The American Occupational Therapy Association and AAA have created a planning agreement for families and older adults to plan together for continued, safe mobility. 

Have the conversation in a positive environment

Go for a walk, or take them out for coffee or dessert. Start off the conversation with “I love you” and how much you care about them and let them know you will be there to help.

Accentuate the positive

Focus on their safety, and make it clear you will work with them to help them continue the activities they enjoy. Don’t make the conversation about age (“You’re too old to drive”); focus the discussion on their driving skills.

Use “I” statements

“I worry about your safety on the road,” sounds less accusatory than, “You’re not a safe driver anymore.”  

Suggest a gradual approach

If their driving issue centers on one particular skill (night driving or freeway driving, for example), suggest they switch to an alternate method for just those trips. This “trying it out” method can lead to getting out in the community even more than they currently do. Once they see they can remain active, it can ease their anxiety about giving up driving completely. 

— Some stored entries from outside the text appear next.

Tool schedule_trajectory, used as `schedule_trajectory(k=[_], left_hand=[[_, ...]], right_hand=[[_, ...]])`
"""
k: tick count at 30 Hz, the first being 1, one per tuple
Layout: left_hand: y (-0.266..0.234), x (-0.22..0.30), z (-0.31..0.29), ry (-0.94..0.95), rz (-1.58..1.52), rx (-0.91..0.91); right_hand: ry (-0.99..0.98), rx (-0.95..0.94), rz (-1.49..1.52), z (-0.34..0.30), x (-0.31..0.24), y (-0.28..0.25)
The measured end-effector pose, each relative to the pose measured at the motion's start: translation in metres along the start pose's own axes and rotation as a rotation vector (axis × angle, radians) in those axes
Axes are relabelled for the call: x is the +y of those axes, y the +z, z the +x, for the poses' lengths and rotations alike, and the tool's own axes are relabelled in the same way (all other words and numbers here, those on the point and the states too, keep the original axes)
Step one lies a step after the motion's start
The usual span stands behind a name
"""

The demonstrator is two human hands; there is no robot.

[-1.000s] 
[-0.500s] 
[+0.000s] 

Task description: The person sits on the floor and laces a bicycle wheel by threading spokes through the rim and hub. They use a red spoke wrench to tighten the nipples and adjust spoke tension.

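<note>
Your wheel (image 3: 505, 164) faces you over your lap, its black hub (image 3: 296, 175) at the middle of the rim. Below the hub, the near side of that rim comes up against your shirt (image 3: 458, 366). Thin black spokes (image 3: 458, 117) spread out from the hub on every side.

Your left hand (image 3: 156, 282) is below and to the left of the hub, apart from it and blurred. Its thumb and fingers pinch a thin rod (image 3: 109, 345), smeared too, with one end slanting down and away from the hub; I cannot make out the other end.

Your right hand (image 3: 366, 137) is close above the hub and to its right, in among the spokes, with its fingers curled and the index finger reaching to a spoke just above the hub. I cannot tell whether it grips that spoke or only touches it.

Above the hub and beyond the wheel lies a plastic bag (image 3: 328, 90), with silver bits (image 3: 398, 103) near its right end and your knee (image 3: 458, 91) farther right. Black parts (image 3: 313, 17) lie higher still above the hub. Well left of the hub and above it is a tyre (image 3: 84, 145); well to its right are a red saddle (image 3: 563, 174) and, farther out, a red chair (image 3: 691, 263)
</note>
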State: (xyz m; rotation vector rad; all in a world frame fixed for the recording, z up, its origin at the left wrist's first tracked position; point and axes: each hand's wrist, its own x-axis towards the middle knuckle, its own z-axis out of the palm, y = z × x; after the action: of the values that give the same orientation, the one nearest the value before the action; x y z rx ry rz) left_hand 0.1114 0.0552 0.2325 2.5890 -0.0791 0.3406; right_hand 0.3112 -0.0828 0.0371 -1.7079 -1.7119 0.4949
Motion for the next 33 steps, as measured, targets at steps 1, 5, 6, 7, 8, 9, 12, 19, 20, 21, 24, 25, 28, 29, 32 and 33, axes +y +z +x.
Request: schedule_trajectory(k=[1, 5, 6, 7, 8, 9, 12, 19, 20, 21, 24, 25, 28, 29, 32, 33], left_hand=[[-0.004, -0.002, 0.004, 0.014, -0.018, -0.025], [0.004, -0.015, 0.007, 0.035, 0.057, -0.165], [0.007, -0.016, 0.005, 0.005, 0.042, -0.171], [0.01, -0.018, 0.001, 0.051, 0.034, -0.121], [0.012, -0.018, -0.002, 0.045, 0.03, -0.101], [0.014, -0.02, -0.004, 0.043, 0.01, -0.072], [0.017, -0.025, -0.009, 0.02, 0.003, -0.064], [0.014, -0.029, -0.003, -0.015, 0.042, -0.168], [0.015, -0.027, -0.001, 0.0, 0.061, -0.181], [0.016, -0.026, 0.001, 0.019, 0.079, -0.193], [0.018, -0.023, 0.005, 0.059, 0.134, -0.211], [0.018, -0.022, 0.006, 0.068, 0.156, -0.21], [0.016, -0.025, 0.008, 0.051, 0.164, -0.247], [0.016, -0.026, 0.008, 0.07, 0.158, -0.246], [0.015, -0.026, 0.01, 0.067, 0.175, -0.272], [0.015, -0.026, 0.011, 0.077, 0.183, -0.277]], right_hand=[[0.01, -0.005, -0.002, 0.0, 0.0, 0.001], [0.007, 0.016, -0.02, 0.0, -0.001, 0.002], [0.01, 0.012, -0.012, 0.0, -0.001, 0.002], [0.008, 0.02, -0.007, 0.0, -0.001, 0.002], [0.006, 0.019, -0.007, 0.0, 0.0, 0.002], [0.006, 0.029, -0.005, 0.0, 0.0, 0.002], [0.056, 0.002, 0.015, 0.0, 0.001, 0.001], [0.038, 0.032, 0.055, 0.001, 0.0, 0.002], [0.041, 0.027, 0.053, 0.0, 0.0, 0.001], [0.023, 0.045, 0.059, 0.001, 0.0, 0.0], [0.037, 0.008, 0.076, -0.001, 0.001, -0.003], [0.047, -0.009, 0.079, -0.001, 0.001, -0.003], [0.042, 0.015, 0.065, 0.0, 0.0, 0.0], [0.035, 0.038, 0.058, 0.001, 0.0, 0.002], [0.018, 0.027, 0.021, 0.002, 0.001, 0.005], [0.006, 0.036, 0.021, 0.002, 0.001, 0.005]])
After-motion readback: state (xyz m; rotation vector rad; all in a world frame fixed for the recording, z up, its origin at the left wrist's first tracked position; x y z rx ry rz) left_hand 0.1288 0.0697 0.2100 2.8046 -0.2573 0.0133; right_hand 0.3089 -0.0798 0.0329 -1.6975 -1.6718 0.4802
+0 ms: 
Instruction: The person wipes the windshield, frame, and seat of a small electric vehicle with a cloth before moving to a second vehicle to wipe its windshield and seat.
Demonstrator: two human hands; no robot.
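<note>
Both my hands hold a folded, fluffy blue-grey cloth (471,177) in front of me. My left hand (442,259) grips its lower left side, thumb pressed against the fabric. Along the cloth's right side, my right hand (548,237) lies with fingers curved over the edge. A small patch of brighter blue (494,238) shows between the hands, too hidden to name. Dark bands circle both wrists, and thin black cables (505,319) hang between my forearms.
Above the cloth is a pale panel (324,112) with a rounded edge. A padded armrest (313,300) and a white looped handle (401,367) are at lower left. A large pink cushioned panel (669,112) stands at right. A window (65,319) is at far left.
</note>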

If they react negatively, remain supportive

An older driver may become angry or defensive if you suggest they should stop driving. Don’t respond in kind—remain calm and empathetic. Tell them you understand why they’re upset. If they refuse to discuss it further, wait a while and try again when they’ve had time to calm down and think it over.    

Recognize that a car is more than just transportation

For some, especially men, their car is part of their personal image and is more than just a means of getting from point A to point B. Is there a way to manage transportation differently, but maintain the vehicle as a hobby or recreational activity? This strategy could help soften resistance to the idea of driving retirement.